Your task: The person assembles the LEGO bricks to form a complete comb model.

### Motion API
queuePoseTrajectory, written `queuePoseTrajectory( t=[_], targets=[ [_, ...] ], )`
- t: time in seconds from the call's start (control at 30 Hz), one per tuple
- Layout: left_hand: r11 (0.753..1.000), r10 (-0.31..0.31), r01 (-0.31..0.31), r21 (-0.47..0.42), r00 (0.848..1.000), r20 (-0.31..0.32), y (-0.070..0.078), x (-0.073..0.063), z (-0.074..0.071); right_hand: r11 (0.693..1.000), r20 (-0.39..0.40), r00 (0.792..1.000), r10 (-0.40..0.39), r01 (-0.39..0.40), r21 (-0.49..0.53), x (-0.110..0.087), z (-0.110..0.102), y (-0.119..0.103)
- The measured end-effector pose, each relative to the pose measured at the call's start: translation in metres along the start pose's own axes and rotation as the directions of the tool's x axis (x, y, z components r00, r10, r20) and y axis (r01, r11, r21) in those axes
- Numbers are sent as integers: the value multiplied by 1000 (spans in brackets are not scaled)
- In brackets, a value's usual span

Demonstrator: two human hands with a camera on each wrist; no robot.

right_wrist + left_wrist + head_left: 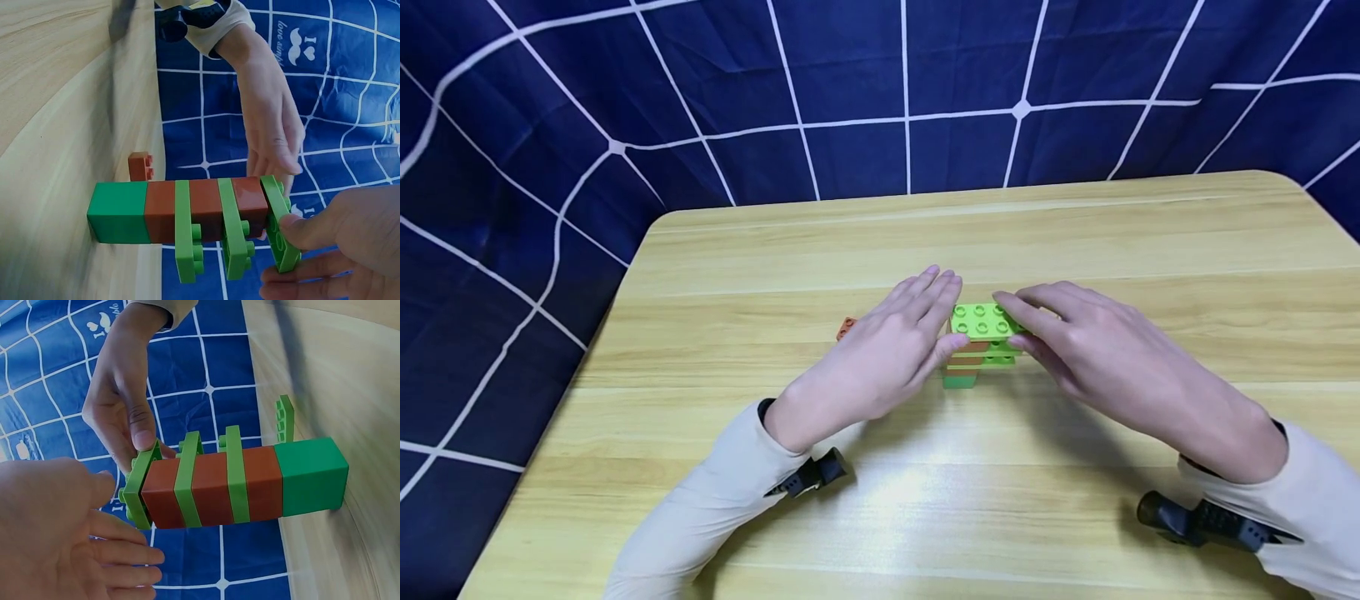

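A tower of toy building bricks stands upright on the table: a dark green brick (314, 478) at the bottom, then brown-red bricks (160, 203) alternating with light green plates (185, 228) that jut out to one side. My right hand (1097, 342) pinches the end of the top light green plate (981, 322) between thumb and fingers. In the right wrist view that plate sits slightly tilted over the uppermost brown-red brick (250, 197). Fingers extended, my left hand (880, 350) is on the tower's other side, its thumb tip right at the top plate's edge.
A loose brown-red brick (846, 327) lies on the wooden table (760, 258), partly behind my left hand. In the left wrist view, another light green plate (285, 419) is beyond the tower, near the tabletop. A blue gridded cloth (850, 83) hangs behind the table.
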State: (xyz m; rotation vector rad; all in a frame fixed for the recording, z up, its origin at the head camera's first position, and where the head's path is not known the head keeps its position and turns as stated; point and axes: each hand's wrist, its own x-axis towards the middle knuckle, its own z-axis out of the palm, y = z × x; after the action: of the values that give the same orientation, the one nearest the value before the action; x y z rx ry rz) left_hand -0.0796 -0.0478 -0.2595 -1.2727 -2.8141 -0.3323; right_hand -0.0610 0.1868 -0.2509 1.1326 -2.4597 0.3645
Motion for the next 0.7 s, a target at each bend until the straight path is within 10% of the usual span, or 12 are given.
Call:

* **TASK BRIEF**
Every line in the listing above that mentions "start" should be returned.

* **ANSWER SPACE**
- t: time in seconds from the call's start (control at 30 Hz), one per tuple
- The measured end-effector pose, each relative to the pose measured at the call's start: translation in metres along the start pose's own axes and rotation as the directions of the tool's x axis (x, y, z components r00, r10, r20) and y axis (r01, r11, r21) in those axes

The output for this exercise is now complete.